La musique est là, dans la retenue de chacun des membres de ce beau quartet qui se laissent ensemble porter par ce flot, tous en retenue et tous en délicatesse. Il y a dans ces jeu à 4, une très grande attention au son. Comme s'il s'agissait d'un mobile fragile sur lequel ils prennent soin de souffler harmonieusement pour que ces motifs se meuvent dans l'espace dans un ordre serein. Car il se dégage de leur jeu une sorte de souffle Zen incroyablement apaisant. Le son d'Alexandra Grimal notamment. Un son rempli d'air, un esprit Lesterien dans une approche moderne. Un son sensuel.

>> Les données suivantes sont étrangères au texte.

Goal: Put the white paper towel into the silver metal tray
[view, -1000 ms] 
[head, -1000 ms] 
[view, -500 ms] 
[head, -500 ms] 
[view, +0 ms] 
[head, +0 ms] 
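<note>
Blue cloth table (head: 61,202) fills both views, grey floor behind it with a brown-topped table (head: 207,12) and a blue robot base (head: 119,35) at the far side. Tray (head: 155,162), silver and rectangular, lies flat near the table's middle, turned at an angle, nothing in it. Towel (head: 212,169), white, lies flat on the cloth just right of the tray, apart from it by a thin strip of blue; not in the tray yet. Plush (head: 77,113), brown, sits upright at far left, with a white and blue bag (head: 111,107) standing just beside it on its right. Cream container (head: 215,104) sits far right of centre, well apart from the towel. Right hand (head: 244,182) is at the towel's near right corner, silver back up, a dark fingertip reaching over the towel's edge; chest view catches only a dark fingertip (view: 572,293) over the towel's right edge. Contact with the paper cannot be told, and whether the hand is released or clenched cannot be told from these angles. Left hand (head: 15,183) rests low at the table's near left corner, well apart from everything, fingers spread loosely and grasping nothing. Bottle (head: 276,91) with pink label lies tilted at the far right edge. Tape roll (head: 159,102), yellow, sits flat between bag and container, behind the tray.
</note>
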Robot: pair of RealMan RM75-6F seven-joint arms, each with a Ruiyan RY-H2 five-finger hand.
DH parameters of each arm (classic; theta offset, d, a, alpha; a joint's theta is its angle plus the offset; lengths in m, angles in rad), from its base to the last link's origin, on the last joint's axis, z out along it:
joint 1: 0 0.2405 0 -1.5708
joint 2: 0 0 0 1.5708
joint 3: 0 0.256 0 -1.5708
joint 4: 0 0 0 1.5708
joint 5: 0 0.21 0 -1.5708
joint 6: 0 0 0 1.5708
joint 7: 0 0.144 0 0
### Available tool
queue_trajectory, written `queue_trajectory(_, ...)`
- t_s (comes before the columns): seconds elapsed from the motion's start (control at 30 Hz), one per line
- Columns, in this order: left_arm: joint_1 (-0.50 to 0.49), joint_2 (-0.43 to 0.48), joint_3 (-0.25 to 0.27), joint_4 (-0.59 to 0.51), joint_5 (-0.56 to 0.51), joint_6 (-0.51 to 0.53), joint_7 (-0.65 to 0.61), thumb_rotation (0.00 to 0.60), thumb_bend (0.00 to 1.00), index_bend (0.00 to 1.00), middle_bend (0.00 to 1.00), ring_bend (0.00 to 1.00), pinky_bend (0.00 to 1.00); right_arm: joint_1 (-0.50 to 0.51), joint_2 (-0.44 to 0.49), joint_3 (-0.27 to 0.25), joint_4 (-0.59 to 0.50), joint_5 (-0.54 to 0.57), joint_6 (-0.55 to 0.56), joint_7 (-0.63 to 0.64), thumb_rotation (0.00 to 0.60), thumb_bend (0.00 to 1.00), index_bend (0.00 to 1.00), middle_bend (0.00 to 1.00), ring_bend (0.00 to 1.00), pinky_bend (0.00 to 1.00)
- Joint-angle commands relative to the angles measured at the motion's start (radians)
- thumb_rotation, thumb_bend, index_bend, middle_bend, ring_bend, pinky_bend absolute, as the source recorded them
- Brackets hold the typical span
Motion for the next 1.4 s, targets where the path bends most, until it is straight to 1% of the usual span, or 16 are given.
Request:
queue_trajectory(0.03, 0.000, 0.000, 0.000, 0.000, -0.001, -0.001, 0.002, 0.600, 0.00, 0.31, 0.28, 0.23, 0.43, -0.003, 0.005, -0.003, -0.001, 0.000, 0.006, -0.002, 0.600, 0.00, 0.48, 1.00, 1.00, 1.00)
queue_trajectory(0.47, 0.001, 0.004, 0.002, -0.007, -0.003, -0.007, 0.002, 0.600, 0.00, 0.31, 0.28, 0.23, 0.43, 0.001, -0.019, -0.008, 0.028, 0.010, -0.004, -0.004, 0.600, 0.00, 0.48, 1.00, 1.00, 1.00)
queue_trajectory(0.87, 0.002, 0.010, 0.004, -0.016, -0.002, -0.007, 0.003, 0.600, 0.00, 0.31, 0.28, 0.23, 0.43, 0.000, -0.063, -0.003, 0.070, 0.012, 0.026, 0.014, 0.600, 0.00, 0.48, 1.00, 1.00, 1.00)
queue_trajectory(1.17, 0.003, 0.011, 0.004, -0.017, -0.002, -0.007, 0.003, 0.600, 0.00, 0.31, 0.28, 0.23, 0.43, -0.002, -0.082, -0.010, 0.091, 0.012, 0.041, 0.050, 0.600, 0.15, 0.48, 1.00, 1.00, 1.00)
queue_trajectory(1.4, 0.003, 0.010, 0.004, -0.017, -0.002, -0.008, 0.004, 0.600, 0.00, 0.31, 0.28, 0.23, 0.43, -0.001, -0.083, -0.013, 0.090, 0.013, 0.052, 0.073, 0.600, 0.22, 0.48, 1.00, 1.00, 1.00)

La musique proposée par Alexandra Grimal est ici un moment de pure grâce comme il y en a peu en musique. Un moment où, débarrassée de toute forme de clichés, la musique prime et prend toute sa place, en libère toutes ses essences essentielles. En choisissant dans son quartet de remplacer la contrebasse par une guitare (et quelle guitare, celle de Nelson Veras ), Alexandra Grimal crée une texture musicale particulièrement intéressante. Dire que celle qui joua il y a peu aux côtés de Lee Konitz reste influencée par lui,et donc par ricochet par celle de Tristano est une hypothèse audacieuse. Mais tentons la. Dans la musique d'Alexandra Grimal il y a des moments forts, des pulsations vitales mais jamais exagérées. Des moments d'évasions portés  soit par le souffle de la saxophoniste, soit par les envolées de Jozef Dumoulin que l'on trouve ici au piano acoustique ou par les lignes et arabesques splendides de Nelson Veras.  Et le relief tout en drive fin de Dré Pallemaerts, grand batteur  d'un rare feeling. Les constructions de la musique de Grimal sont parfois complexes, jamais flatteuses pour l'auditeur qui doit aller les chercher et s'ouvrir à cette musique. Une musique qui joue sur les intervalles, sur les atonalités et sur les rythmiques impaires obligeant les musiciens à une concentration extrême entre écriture exigeante et libre improvisations.  Car la musique d'Alexandra Grimal ne se conçoit pas comme une succession de chorus mais comme une savante architecture en mouvement où chacun contribue à l'ensemble dans uns savant équilibre harmonique.  Comme dans ce sublime Suite for now qui nous fait pénétrer dans un monde onirique où tout bouge autour de nous.

Il y a des moments de flottements mais aussi de vrais moments de liberté presque free où Alexandra Grimal va chercher des sons dans le cri et le rugissement. Toujours avec cette même maîtrise qui donne le sentiment que la saxophoniste a une étendue de savoir-jouer exceptionnel. Et puis avant le morceau caché, un sublime Smile qui achève cet album en nous faisant prolonger l'aventure et en nous emmenant très, très loin.

Il y a dans cet album-là  une vraie profondeur qui nous a touché. Sans que l'on sache réellement pourquoi mais avec une conviction profonde d'avoir atteint là à l'essence de la musique de jazz.

Jean-Marc Gelin

Alexandra Grimal sera demain soir en concert au Duc des Lombards à Paris

pour la présentation de cet album exceptionnel.